Pour Bahman Ahmadi Amoui,

Qu’il serait simple de se taire quand on nous le demande, de ne parler que lorsqu’on le permet.
Vous n’avez pas suivi le chemin de la simplicité, Bahman. Vous avez exercé votre métier de journaliste avec intégrité, une aspiration périlleuse sous un régime qui n’admet que la docilité.
On vous a emprisonné parce que vous avez osé prendre la parole; et l’on vous a imposé une lourde sentence parce que, même confiné à la prison d’Evin, vous n’avez pas courbé l’échine.
Le respect que j’éprouve pour votre ténacité dépasse les simples mots. Sachez qu’elle ne touche pas seulement vos proches ou vos concitoyens, mais qu’elle rayonne au-delà des frontières iraniennes.

Nicolas Dickner






 
  Nicolas Dickner
(Québec)
   

Bahman Ahmadi Amoui
(Iran)

 
 


Nouvelliste et romancier, Nicolas Dickner complète une maîtrise en littérature québécoise à l’Université Laval, en 1997. Documentaliste au Centre de recherches en littérature québécoise de cette université, il œuvre ensuite comme webmestre à l’Union des écrivaines et des écrivains québécois et conçoit plusieurs sites Web pour d’autres organismes. Il fait de nombreux voyages.

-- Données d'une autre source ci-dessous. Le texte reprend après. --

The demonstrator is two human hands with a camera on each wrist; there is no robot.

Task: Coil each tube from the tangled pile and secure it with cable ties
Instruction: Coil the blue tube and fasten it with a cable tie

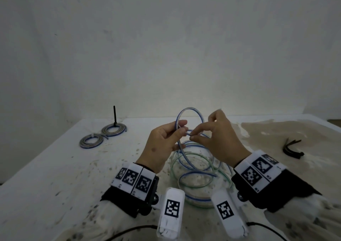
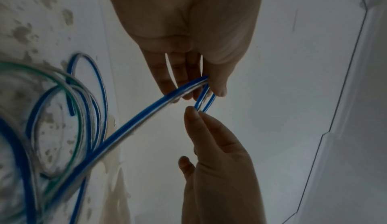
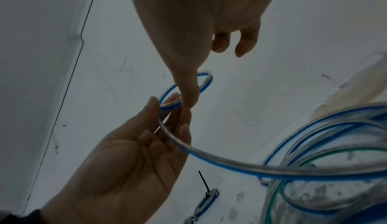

Deux fois boursier du Conseil des arts et des lettres du Québec, il remporte, en 2001, le Prix Adrienne-Choquette et le Prix Jovette Bernier du Salon du livre de Rimouski pour son recueil de nouvelles L’Encyclopédie du petit cercle. En 2006, son roman Nikolski remporte le Prix Anne-Hébert, le Prix des collégiens et le Prix des libraires. En 2007, avec Nikolski, Nicolas Dickner reçoit, à Bordeaux, le Prix printemps des lecteurs qui récompense un jeune auteur « qui n'a pas encore atteint la reconnaissance qu'il mérite ». En 2009, il publiait le roman intitulé Tarmac.

 


Journaliste et écrivain
L’économie politique de la République Islamique et Comment les hommes de la République Islamique deviennent des technocrates, illustrent sa position critique envers la politique économique du Président Ahmadinejad. Son arrestation est survenue le 20 juin 2009 à la suite du mouvement de contestation de la réélection d’Ahmadinejad. Le 4 janvier 2010, il a été condamné à cinq ans pour « association dans l’intention de porter atteinte à la sécurité nationale », à un an pour « propagande contre le régime », un an et trente-deux coups de fouet pour « trouble à l’ordre public » et, enfin, à quatre mois pour « outrage au Président ».